For me it is a story of hope. Of seeds that were planted in the 1970s and 1980s, now come to fruition. The awakening of a generation who knew injustices needed addressing. Of Save the Whale and the Environmental movement. Of Constitutional rights finally given to First Nations People. Of protests that have become woven into the fabric of our everyday life, carrying a residue of the trauma that led to their emancipation. Think Gay Rights, Womens’ Rights, Indigenous Rights. 

When the world can appear to be a downward spiral of hopelessness, I think of these new stories which are emerging, now that the time is ripe for their listening. Stories that have taken twenty five, thirty or more years to compound and mature so that ears can be receptive to the change that is happening.  

It’s not always in the headlines of the media. It’s happening on micro levels in communities and towns, even ‘under the radar’. People coming together to share their backyard vegetables, learn skills and connect. Environmental activists celebrating small but important wins which keep their spirits hopeful. Rural towns and cities embracing Indigenous place names to replace those of the marauding colonists. 

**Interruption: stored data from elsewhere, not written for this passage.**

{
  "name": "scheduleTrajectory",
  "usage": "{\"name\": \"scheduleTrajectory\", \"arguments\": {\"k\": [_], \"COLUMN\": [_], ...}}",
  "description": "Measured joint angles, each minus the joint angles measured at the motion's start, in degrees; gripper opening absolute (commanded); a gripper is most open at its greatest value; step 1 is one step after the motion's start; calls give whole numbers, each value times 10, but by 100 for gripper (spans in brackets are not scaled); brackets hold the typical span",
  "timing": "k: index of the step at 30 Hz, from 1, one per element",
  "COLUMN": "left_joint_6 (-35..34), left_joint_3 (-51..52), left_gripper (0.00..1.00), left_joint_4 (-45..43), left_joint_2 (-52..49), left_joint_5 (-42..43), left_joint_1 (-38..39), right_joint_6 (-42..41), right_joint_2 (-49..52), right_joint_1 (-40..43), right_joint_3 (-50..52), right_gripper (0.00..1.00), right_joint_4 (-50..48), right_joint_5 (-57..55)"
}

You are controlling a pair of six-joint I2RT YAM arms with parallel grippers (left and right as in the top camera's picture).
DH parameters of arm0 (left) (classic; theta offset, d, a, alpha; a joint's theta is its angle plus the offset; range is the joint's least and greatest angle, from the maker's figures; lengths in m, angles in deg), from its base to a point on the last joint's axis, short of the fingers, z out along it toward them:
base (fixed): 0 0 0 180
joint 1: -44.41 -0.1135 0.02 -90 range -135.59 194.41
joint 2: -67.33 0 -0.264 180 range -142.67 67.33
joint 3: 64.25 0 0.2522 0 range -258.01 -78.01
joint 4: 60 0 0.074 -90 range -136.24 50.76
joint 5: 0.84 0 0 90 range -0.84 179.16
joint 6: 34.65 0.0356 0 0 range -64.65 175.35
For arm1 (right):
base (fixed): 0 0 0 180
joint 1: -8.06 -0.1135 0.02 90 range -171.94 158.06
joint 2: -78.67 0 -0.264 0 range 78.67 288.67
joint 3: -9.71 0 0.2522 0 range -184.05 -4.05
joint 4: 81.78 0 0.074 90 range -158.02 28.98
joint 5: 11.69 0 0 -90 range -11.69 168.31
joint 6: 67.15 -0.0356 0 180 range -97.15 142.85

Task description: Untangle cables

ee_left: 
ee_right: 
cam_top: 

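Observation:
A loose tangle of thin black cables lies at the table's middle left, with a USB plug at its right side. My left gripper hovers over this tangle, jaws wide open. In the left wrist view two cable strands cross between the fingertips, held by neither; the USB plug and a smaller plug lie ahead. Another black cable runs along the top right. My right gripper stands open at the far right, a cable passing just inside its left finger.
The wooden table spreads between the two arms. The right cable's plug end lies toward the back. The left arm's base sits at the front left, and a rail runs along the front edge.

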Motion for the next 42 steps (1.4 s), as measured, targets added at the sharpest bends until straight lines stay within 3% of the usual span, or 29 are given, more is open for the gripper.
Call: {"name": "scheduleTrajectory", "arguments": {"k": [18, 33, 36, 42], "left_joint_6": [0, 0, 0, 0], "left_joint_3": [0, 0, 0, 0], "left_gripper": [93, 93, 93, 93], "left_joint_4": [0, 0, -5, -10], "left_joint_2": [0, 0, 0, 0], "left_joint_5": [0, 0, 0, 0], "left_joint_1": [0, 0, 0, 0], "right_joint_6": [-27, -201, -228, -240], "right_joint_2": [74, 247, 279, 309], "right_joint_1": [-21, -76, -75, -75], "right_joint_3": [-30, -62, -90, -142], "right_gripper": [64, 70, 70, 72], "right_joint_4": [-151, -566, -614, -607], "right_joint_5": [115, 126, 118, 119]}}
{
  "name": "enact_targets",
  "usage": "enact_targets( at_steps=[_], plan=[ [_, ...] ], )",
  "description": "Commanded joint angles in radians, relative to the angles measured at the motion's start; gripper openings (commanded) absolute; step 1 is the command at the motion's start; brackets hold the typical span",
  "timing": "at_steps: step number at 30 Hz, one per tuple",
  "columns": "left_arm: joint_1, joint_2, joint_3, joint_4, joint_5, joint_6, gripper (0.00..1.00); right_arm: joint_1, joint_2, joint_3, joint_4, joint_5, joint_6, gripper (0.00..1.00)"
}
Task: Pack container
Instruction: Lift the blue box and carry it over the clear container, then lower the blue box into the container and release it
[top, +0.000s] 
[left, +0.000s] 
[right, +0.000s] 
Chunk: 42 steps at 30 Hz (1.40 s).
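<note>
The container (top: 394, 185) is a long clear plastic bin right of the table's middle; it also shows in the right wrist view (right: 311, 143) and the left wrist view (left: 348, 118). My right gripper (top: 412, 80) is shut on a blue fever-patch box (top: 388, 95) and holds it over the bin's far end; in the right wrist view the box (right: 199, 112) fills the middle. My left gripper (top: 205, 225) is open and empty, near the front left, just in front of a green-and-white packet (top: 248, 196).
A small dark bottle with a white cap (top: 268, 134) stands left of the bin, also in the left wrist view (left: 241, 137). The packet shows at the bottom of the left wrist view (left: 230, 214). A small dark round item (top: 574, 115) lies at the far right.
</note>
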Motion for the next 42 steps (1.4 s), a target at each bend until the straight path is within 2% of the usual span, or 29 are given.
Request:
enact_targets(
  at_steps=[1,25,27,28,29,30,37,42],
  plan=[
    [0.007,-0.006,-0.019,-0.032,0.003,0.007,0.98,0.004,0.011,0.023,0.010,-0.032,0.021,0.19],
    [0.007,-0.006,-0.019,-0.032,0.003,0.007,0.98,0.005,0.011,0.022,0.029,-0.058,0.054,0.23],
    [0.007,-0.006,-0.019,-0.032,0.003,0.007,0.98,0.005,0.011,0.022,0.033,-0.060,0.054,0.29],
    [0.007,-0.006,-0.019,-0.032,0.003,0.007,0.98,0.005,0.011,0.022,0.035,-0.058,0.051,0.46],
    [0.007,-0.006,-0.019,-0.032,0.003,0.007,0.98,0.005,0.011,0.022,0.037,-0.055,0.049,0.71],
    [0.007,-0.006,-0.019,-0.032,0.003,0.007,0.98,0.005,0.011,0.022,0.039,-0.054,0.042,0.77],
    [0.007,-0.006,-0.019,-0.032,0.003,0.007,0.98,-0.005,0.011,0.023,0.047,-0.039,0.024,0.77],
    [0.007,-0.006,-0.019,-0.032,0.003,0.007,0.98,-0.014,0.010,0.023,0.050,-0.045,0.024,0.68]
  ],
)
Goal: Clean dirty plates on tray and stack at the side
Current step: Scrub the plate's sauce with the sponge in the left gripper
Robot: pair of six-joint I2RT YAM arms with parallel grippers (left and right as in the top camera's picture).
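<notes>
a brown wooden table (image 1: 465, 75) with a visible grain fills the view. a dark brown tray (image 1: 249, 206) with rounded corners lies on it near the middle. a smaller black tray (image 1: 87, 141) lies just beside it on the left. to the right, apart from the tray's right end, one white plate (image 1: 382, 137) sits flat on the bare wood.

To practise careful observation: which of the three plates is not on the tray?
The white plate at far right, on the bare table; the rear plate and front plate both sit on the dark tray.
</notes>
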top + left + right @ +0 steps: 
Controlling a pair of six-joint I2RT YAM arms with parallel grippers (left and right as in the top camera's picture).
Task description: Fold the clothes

As artists in any genre, we share glimmers of hope in our offerings. We perform our own litmus tests, taking the ‘temperature’ of our surroundings; commenting, reflecting, bearing witness to what we see and feel. Finding ways to bring the personal into the political.

By sharing these offerings, we give ourselves permission to tell of both the bad and the good. To transform pain into humour or beauty. To find hope in the simple pleasures of painting a washing line hung with clothes out in the suburban sun, or a scene from a window that tells a deeper story of history. To connect with the seismic movements of our times, even though we may feel unnoticed, disregarded, or misunderstood.

I believe what we are doing constantly through practicing our art, is keeping hope alive. Being a forerunner for future times. Creating receptive ears to important messages.

In becoming ground breakers, we become receptacles of joy. Reminders of the human spirit and connection to all of what it means to be alive in this time of change. To carry stories of hope ready to nurture into fruition.

Drawing on a corrugated cardboard box from the “Feet First” campaign I helped devise in Oxford, UK in 2023 to protect a pocket of biodiverse land threatened by development.

Cyanotype on a paracetamol box which later became “We Live Here Too” artwork, supporting open spaces in Oxford, UK against urban development.